Task directions ::
From the entries below, output the line with "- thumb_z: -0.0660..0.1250" and each following line up to and including the line with "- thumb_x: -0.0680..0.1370", exactly as written.

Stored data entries
Segment Open

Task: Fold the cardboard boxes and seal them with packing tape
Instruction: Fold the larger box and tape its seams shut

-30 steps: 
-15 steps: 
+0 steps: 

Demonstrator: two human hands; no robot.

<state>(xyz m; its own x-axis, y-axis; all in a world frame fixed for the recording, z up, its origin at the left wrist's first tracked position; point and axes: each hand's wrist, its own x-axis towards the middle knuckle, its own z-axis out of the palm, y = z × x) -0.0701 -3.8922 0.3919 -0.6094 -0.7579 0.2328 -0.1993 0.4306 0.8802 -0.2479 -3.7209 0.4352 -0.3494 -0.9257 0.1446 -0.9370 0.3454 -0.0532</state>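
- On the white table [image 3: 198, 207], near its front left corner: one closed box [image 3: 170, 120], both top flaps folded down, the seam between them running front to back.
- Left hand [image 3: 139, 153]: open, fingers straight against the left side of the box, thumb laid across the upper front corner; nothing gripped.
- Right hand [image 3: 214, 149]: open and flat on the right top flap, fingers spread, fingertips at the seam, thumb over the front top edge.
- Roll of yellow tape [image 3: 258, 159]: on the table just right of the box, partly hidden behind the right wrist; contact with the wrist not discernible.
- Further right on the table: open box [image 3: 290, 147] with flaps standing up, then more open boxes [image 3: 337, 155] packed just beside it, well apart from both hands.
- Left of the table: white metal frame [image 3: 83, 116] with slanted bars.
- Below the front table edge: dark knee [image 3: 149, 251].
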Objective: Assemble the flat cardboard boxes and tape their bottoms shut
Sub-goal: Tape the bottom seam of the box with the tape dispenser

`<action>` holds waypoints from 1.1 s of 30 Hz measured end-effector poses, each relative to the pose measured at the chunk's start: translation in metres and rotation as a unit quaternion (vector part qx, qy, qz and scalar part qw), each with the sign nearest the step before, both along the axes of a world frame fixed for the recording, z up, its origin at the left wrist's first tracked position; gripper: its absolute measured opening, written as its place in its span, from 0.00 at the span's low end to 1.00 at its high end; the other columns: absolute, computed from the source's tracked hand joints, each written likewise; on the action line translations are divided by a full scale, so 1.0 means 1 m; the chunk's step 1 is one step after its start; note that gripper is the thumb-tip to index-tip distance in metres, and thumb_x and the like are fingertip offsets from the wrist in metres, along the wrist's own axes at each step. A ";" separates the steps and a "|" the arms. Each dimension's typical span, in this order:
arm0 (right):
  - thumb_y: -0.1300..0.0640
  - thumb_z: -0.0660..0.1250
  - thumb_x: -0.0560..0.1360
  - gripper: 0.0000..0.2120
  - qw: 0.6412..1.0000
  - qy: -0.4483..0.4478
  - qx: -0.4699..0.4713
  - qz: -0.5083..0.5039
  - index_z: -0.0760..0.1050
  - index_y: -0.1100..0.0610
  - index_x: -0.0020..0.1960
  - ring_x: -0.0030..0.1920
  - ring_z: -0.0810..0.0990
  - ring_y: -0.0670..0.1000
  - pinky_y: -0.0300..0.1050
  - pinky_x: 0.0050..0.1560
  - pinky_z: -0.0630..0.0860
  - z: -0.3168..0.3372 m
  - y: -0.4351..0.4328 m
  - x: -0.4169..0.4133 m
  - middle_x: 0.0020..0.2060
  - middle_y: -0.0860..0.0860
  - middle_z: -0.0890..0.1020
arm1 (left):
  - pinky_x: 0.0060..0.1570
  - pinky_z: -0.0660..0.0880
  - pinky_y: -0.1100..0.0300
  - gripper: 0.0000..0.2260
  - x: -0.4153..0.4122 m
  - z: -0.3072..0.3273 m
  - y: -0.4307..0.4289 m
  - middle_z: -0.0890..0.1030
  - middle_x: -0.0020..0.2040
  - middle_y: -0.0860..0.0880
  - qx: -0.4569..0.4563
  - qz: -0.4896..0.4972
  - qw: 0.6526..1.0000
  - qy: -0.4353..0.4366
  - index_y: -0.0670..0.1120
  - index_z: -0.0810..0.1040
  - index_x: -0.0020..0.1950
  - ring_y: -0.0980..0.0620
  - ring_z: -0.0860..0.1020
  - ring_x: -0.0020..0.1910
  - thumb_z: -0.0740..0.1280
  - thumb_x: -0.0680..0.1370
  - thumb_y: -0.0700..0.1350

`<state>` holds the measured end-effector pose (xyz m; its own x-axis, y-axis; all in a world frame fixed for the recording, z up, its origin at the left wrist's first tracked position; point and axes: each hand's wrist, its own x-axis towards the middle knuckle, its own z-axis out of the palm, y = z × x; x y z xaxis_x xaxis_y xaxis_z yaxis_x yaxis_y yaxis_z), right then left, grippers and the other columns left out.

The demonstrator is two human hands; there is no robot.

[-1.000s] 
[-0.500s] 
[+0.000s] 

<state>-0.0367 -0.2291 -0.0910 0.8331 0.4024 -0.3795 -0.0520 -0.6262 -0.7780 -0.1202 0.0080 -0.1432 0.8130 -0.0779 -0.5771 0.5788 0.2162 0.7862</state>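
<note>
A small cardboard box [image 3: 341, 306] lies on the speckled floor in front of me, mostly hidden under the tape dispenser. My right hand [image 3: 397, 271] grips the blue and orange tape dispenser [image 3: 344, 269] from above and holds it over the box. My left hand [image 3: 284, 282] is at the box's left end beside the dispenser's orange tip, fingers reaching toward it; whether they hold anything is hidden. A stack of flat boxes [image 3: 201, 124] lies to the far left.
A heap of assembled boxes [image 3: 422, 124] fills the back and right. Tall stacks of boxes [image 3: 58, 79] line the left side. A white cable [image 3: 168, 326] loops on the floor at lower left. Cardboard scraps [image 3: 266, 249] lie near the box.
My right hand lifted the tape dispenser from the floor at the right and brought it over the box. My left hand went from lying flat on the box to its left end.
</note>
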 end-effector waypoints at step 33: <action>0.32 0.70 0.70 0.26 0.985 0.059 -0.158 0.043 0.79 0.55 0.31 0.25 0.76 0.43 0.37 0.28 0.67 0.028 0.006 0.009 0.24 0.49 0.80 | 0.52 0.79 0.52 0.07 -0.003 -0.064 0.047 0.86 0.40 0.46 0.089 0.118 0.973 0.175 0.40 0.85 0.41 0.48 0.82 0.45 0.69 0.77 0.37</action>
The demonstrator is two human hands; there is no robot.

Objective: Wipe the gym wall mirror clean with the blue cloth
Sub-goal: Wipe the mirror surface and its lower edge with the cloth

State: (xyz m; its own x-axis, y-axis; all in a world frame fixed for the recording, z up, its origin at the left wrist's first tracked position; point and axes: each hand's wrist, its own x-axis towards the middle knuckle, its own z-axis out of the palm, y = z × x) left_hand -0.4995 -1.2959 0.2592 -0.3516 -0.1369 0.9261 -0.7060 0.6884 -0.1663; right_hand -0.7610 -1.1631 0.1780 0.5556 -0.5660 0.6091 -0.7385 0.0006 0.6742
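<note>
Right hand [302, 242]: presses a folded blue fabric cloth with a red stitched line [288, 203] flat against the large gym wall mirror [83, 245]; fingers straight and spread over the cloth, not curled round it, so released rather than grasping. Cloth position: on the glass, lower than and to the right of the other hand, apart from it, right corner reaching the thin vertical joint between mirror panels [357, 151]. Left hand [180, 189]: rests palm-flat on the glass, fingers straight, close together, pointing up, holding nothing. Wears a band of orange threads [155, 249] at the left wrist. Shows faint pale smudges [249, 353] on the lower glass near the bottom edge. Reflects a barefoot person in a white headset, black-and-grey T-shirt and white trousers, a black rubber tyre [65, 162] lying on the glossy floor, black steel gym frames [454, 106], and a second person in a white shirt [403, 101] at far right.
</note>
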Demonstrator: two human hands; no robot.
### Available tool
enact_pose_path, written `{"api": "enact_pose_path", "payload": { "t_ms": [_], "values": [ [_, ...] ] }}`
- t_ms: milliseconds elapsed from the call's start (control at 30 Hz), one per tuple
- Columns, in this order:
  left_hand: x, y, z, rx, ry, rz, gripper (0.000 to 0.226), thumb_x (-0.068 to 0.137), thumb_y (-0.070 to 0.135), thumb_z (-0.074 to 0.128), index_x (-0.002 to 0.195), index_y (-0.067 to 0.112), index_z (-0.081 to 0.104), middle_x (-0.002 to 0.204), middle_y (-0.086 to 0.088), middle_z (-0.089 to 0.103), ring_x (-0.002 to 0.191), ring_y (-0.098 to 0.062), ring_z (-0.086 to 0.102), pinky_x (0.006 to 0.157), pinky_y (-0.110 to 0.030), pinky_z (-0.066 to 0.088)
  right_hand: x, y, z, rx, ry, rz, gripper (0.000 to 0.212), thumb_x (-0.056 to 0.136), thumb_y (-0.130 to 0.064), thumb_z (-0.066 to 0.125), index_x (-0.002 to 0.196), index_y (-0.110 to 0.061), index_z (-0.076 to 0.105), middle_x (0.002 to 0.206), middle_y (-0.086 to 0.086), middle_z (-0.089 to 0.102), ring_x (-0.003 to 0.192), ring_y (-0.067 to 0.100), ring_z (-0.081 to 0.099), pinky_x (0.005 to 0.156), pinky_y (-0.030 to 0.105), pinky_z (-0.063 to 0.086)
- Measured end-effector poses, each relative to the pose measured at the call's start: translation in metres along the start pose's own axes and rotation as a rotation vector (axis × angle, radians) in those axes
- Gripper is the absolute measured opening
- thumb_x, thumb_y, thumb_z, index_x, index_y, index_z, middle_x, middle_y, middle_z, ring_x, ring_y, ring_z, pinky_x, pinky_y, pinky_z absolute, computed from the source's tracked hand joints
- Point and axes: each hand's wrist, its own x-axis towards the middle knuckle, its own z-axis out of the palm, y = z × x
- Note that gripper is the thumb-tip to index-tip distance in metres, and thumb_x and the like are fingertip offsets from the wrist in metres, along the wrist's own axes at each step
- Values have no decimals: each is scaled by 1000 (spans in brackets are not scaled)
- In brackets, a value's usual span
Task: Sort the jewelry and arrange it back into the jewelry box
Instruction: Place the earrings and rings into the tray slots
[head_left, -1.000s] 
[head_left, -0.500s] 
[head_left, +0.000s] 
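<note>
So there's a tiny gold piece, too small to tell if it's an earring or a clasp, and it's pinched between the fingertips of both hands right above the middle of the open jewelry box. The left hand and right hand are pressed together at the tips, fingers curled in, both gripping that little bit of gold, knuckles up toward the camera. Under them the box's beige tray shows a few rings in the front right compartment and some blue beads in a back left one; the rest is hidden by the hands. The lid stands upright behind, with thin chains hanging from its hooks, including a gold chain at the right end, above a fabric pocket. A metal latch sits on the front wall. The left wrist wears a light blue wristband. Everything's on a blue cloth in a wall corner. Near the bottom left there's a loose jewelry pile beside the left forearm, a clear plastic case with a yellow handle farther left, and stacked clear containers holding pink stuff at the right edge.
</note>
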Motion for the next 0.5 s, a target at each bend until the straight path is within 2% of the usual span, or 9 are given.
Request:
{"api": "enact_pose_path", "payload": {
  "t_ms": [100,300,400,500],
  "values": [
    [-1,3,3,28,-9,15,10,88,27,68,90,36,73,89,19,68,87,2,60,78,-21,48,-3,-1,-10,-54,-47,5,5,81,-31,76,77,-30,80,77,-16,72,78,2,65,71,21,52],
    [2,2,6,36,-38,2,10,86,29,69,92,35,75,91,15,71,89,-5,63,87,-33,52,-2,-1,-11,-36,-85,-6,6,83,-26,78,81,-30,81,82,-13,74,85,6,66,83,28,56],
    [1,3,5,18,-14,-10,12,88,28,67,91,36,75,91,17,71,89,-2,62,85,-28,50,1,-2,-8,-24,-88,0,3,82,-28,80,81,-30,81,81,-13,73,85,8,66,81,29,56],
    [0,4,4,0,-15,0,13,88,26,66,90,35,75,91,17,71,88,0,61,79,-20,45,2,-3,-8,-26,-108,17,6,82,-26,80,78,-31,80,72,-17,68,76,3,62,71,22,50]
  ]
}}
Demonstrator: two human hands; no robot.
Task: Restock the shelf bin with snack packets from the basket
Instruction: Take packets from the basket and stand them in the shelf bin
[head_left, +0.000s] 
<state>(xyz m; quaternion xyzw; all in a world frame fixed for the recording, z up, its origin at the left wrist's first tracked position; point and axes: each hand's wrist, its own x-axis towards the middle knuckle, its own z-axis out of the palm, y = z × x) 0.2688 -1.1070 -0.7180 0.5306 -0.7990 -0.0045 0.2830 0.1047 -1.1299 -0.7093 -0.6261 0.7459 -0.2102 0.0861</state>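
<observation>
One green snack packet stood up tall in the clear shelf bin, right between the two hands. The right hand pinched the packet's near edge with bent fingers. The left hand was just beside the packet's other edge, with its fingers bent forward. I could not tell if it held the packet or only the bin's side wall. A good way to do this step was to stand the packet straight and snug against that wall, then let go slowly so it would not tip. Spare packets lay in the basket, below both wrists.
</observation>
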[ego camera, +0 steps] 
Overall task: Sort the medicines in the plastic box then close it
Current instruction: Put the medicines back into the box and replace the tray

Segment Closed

Solution to this problem ::
  - thumb_z: -0.0660..0.1250
  - thumb_x: -0.0560..0.1360
  - gripper: 0.0000..0.2120
  - qw: 0.6412..1.0000
  - qy: -0.4483..0.4478
  - qx: -0.4699..0.4713
  - qz: -0.5083..0.5039
  - index_z: -0.0760..0.1050
  - index_y: -0.1100..0.0610
  - index_x: -0.0020..0.1960
  - ring_x: -0.0030..0.1920
  - ring_z: -0.0810..0.0990
  - ring_y: -0.0670..0.1000
  - pinky_y: -0.0300..0.1050
  - pinky_x: 0.0050..0.1560
  - pinky_z: -0.0630..0.0860
  - z: -0.3168..0.3372 m
  - y: -0.4351..0.4328 m
  - x: -0.4169..0.4133 m
  - middle_x: 0.0020..0.2060
  - middle_y: -0.0860..0.0860
  - middle_z: -0.0890..0.1020
arm1 (left):
  - pinky_x: 0.0060..0.1570
  - pinky_z: -0.0660..0.0880
  - pinky_y: -0.1100..0.0300
  - gripper: 0.0000..0.2260
  - x: -0.4153..0.4122 m
  - z: -0.3072..0.3273 m
  - y: -0.4307..0.4289 m
  - middle_z: -0.0890..0.1030
  - middle_x: -0.0020..0.2040
  - middle_y: -0.0860..0.0880
  - qx: -0.4569..0.4563
  - qz: -0.4896..0.4972
  - qw: 0.6526..1.0000
  - qy: -0.4353..0.4366
  - index_y: -0.0670..0.1120
  - index_z: -0.0810..0.1040
  - index_x: -0.0020..0.1950
  - ring_y: -0.0980..0.0620
  - ring_z: -0.0860..0.1020
  - ring_x: -0.0020..0.1910
  - thumb_z: -0.0740..0.1280
  - thumb_x: -0.0680..0.1370

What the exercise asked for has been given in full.